Edited, written and drawn by Jack Kirby; Inked and lettered by Mike Royer; Colored by G. Roussos; Consulting editor Archie Goodwin.


     This basically serves as a broken down retelling of the Clarke/Kubrick story, with some embellishments and alterations.  The story opens as He Who Hunts Alone—the sole audience of the “Stone Spirit” that talks to his mind—lives up to his name with a wooden club.  The monolith not only gave HWHA (Hoohaa?) the knowledge of hunting with a weapon, but has made him fiercely independent and self-centered.  He hates the others of his tribe; the Stone Spirit, it seems, only reaches him.  The others can’t hear it.  When others of his tribe try to break in on HWHA’s assault on a Procamelus, HWHA fights them off with mighty bellows and swinging club, losing the animal as it darts for the forest.

     The wooden club, HWHA realizes, is insufficient for a quick kill.  He goes back to his cave as the tribal hunters secretly follow.  There, they witness their unfriendly fellow’s “discussion” with the stone spirit—a mysterious slab of mystical granite that inspires HWHA to create the first spear, a powerful weapon that causes his tribesmen to christen him Beast Killer.

     Here, Kirby pays tribute to the film’s famous bone/space ship edit; as Beast Killer throws his spear in one panel, the very next panel shows us astronaut Woodrow Decker—Beast Killer’s direct descendant—throwing an alien artifact screaming “This thing is useless!!  USELESS!!”

     In the year 2001, Decker and fellow space explorer Mason have crashed on an asteroid in their search for extraterrestrial life.  Ironically, they have made that momentous discovery at the cost of their own lives; while Mason remains confident that mission control will send help, Decker is certain that they will die, their incredible discovery useless to them.

     Decker dejectedly follows Mason into the dilapidated remains of an ancient ET structure, where Mason is attacked and killed by an alien creature living in its bowels.  As Mason’s body is dragged into the creature’s pit, the structure and entire asteroid begin to crumble around Decker.  He flees, jumping directly into a waiting monolith that transports him, without memory, to an idyllic country scene where he meets “Bill”, a straw-chewing country boy who begins to lead Decker up a country road to a house Decker will never see because with each step he is aging rapidly until he finally dies and is reborn as a Star Child, or New Seed, as Kirby refers to it.

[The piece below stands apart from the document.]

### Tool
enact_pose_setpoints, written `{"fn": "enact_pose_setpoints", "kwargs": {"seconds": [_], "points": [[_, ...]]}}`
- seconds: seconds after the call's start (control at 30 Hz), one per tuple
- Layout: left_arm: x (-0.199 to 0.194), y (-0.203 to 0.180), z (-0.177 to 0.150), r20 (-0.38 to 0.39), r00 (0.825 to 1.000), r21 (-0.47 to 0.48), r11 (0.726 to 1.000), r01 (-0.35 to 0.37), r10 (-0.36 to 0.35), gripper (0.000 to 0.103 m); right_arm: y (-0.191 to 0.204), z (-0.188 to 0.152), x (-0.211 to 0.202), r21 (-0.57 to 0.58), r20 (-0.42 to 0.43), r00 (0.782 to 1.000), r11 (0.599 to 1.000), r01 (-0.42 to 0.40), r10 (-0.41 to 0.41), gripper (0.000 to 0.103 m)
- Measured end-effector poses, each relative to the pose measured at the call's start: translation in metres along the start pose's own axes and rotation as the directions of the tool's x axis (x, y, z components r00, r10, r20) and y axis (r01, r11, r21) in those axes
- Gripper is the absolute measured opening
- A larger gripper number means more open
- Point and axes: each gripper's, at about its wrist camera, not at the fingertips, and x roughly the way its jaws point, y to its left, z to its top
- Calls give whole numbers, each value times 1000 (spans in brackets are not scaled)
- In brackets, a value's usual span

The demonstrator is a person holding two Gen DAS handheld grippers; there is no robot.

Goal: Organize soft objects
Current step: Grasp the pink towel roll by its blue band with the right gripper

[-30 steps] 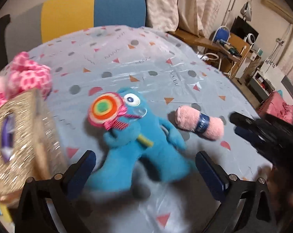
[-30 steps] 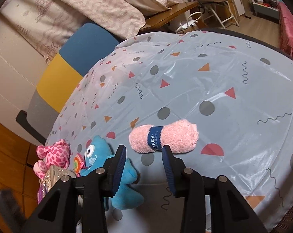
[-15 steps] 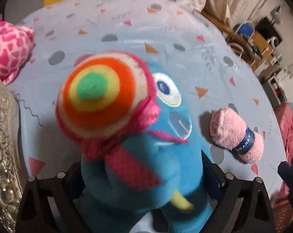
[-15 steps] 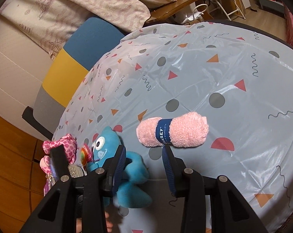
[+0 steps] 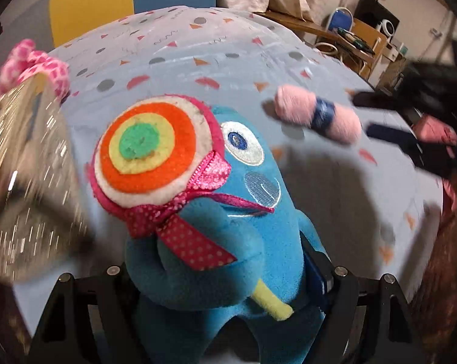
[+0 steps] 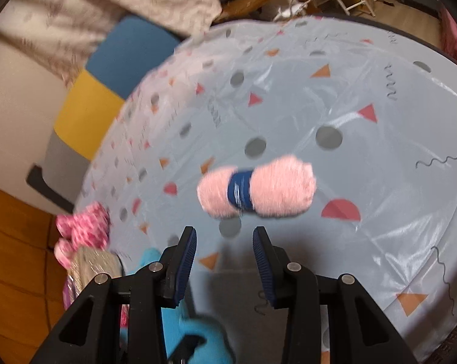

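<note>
Left claw [image 5: 225, 285]: you have it closed around the blue plush monster [image 5: 228, 236], jaws set wide because the body is thick; the toy fills the space between them and its head rises straight ahead of the claw.
Right claw [image 6: 223, 257]: your jaws stand partly apart with nothing between them, only bare worktop [image 6: 364, 151] under the tips.
Key relation: the pink yarn skein [image 6: 255, 189] lies just ahead of the right claw and a little to its right, on the worktop. Its long axis runs crosswise to the claw, so the jaws as they stand line up with the navy band [image 6: 240, 191] at its waist. Your right hand is plainly the nearer one to it.
Basket: the glittery gold container [image 5: 25, 182] sits just to the left of the left claw, close beside the plush; I judge that is where you take it.
Pink spotted plush [image 5: 34, 66]: beyond that container, ahead and to the left.
Writing: the skein's band carries light lettering, but blur makes it unreadable in both views. No other brand or label can be read.
</note>
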Motion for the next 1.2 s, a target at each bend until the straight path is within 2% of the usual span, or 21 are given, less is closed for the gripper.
{"fn": "enact_pose_setpoints", "kwargs": {"seconds": [0.1,0.2,0.27,0.3,0.33,0.37,0.43,0.47,0.53,0.6,0.67,0.7,0.73,0.8,0.93,1.0,1.03,1.07,1.13,1.2], "points": [[-10,3,-25,-2,1000,10,1000,0,0,84,16,-2,9,-83,-65,998,996,20,-25,39],[-19,9,-47,8,1000,5,1000,21,-21,86,40,4,15,-250,-71,994,966,68,-88,45],[-23,12,-57,27,999,7,1000,30,-30,89,58,10,24,-413,-54,986,903,121,-156,47],[-23,15,-59,32,999,-8,999,42,-42,90,65,13,31,-487,-50,980,861,146,-194,54],[-21,17,-58,30,998,-30,998,58,-57,91,70,15,42,-560,-45,969,809,177,-243,64],[-19,20,-58,34,997,-43,997,70,-69,91,73,16,50,-611,-35,958,764,205,-285,67],[-18,20,-58,42,996,-41,996,78,-76,92,73,18,69,-698,-12,926,666,262,-376,68],[-18,18,-59,46,996,-35,997,72,-70,92,71,19,77,-719,-11,915,639,274,-404,68],[-16,18,-59,55,997,-33,997,65,-63,93,64,22,91,-736,-18,896,612,287,-443,69],[-13,16,-60,63,996,-25,998,58,-56,94,58,25,102,-739,21,881,586,332,-472,70],[-13,15,-63,72,996,-15,999,50,-49,94,53,27,109,-723,47,874,587,364,-484,70],[-14,15,-63,75,996,-14,999,49,-48,94,53,27,109,-718,58,876,590,370,-479,61],[-14,15,-63,75,996,-16,999,51,-50,94,54,25,109,-721,82,870,573,388,-487,51],[-14,15,-64,77,996,-17,998,54,-53,94,55,24,105,-724,88,871,570,389,-483,46],[-15,15,-65,84,995,-19,998,54,-52,94,70,8,85,-734,40,911,607,305,-409,45],[-15,14,-66,86,995,-20,998,52,-51,94,79,-7,81,-727,-53,929,651,216,-367,45],[-16,14,-67,87,995,-19,998,52,-50,93,81,-16,79,-710,-119,935,687,156,-335,45],[-18,14,-69,88,995,-21,998,53,-51,92,82,-22,79,-701,-150,936,702,126,-318,45],[-20,15,-69,88,995,-27,998,56,-54,88,85,-38,82,-706,-175,931,700,106,-319,46],[-23,15,-70,89,995,-30,998,49,-46,85,87,-50,89,-736,-153,920,663,136,-360,46]]}}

     Here, the issue ends as enigmatically as the film; we, too, never see the house, learn who Bill is, or why he was in such a hurry to get Decker into the house.  This, ultimately, is a rather thoughtful rendition of the film for a younger audience, keeping with the picture’s sense of mystery while also adhering to the comic book medium’s demand for visual adventure.